Flexibility – an investor must always remain
flexible in his investments by investing in different types of investments and
maintaining cash reserve to take care of emergencies (emergency fund) or take
advantage of investment opportunities. There are many types of investments like
mutual funds (open and close ended), ETFs, individual stocks and bonds, real estate,
and various alternative investments. An investor becomes a shareholder or part
owner by buying the company shares in dematerialized (Demat) form and thus
participates in the company’s growth/decline through rise/fall in share prices.
Besides, you also earn dividends that the company gives to its shareholders.
Before buying shares, the investor must use his power of observation, artful
questioning, and logical deduction to decide on the company. If the investor
buys company bonds, then he is loaning money to the company in exchange for
periodic interest payments plus the return of the bond’s face amount when the
bond matures. Both government and companies issue bonds. Several agencies issue
ratings to these bonds to evaluate the probability of whether a bond issuer
will default. Some of the important rating agencies are Standard and Poor
(S&P), Moody’s, CRISIL, ICRA and CARE. The investor should buy higher rated
bonds, which means the company has less chances of default. Government bonds
come with the sovereign guarantee and are relatively risk-free.
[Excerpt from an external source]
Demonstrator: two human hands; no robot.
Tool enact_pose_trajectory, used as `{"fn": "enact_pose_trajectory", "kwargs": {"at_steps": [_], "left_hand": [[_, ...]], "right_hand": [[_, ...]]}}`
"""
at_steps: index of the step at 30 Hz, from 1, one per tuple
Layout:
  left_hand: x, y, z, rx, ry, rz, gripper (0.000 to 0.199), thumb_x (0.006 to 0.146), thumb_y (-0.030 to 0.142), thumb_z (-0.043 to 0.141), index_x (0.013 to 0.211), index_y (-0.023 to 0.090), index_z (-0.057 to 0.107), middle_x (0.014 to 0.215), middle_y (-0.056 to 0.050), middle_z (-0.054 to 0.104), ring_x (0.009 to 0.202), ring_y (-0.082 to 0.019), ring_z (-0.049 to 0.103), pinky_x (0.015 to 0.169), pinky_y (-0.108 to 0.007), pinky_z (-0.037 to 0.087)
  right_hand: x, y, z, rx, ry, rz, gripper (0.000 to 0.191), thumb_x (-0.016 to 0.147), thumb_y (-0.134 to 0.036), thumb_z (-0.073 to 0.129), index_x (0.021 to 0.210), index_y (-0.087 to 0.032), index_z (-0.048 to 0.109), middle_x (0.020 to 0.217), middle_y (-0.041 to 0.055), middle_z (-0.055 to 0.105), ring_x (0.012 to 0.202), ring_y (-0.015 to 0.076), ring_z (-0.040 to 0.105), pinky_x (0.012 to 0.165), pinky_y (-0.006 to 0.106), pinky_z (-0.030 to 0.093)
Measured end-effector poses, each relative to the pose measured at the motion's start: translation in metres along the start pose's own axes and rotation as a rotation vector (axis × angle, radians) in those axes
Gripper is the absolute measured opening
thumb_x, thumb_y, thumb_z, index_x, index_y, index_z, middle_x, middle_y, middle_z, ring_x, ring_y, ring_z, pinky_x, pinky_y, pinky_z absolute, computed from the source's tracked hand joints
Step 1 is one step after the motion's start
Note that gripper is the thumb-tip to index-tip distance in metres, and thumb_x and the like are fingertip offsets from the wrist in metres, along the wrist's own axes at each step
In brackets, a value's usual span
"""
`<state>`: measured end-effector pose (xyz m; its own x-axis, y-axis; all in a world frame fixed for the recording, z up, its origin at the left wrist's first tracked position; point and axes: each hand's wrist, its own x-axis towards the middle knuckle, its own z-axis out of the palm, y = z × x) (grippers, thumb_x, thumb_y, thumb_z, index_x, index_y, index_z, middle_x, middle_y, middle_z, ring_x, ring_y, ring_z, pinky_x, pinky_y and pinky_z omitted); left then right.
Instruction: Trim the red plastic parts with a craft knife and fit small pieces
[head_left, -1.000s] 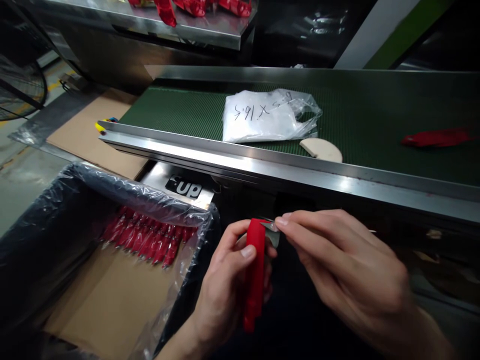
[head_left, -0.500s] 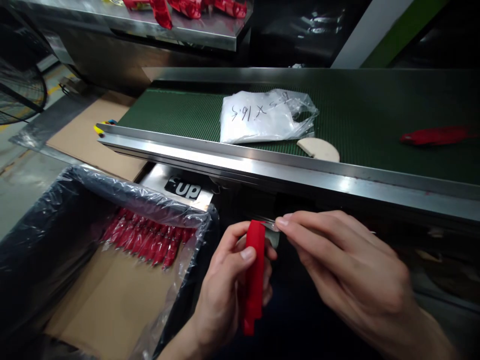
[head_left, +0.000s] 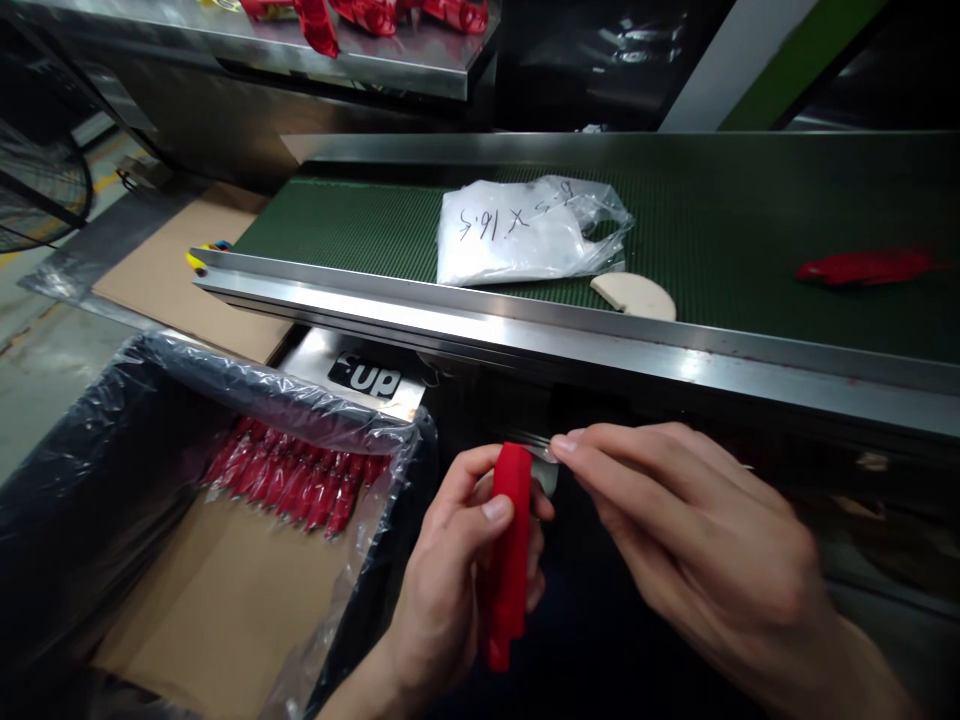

Mutual fund
investment is best suited for passive investor who cannot actively track the
market or keep themselves abreast on a day to day basis. These are pooled
investments managed by professional fund managers that allow investors to
invest their money in stocks, bonds or other investment vehicles as stated in
the fund’s prospectus. Mutual funds use the end of trading day Net Asset Value
(NAV) for valuation and make distributions in the form of dividends and capital
gains based on this. They offer you the advantages of professional management,
high liquidity, and more tax efficient returns. Unlike mutual funds, ETFs
(although like mutual funds in many respects) trade constantly, like shares and
stocks, while the markets are open.

Diversification – to diversify means that the
investor must invest in various asset classes to manage his risk and earn
higher returns. This happens because the positive performance of some
investments neutralizes the negative performance of others. After, diversifying
his portfolio into various asset classes like equity, debt, gold, real estate
and fixed income instruments, the investor must also consider diversifying
within some of the these individually. He can consider buying securities of
large, mid, and small market cap companies or let us say mutual funds of
different asset management companies or different fixed income instruments like
PPF, FDs or SCSS and so on.

– after
investing, it is equally important to keep a track of your investments.
Ideally, you should review your portfolio on a half-yearly basis and if this is
asking too much then at least once a year is necessary. The portfolio review
will indicate the gainers and losers in the portfolio, the financial instrument’s
performance in relation to its financial goal and the overall growth of the
portfolio. Having reviewed the portfolio, the investor must then rebalance his
portfolio. In so doing, he must shed his losers, switch, or reinvest in other
asset classes to maximise gains and offset losses, and realign his portfolio
with his financial goals.

Technology – like all other facets of life,
technological advancement also has a significant impact on investors. The
digitization of the bourses and concomitant dematerialization of securities has
eased the investment avenues for investors. It has facilitated research and
analysis by investors by opening the plethora of information and tutorials on
the net, generated options for them to invest in various financial instruments
and significantly reduced paperwork by facilitating investment through the
click of a button. The next big change is the introduction of robo-advisory
services, which use technology for client portfolio management by using
algorithms. All these have eased out investor apprehensions and reduced tariffs
and fees.

Emotions – there is no place for emotions in
investments. An investor should be aware of the fear of loss or regret, greed,
risk aversion and bandwagon effect during his investment. An investor should
hold his stocks or other investments dispassionately and consider their
purchase or sale objectively. He should shed them when they have delivered the
result, stopped giving profit or outlived their utility. One cannot make an
investment for indefinite period; relate it to a financial goal or investment
horizon. Prudent investment is to the use financial assets that are suitable
for your financial goals and objectives by considering the risk/return profile
and the available time horizon. To do this, you must keep the fees and taxation
minimized, and rebalance the portfolio periodically.

– know
that markets are volatile in the short-term. As the investment horizon
increases, probability of loss reduces. Sensex movement in the last 39 years
has proved that the likelihood of losing money for periods of 15 years or more
has been zero. Since 1979 till date, markets have given a CAGR of 17.1%. If
wealth compounds at this rate, then an investment in the stock market doubles
every 4.5 years. Robert Kiyosaki had suggested, “it is not how much money you
make, but how much money you keep, how hard it works for you, and how many
generations you keep it for.” If an investor stays fully invested in the market
then he will earn a lucrative CAGR that beats volatility and inflation.
However, if he tries to time the market, then he runs the risk of missing days
that registered some of the biggest gains and the CAGR will drop drastically.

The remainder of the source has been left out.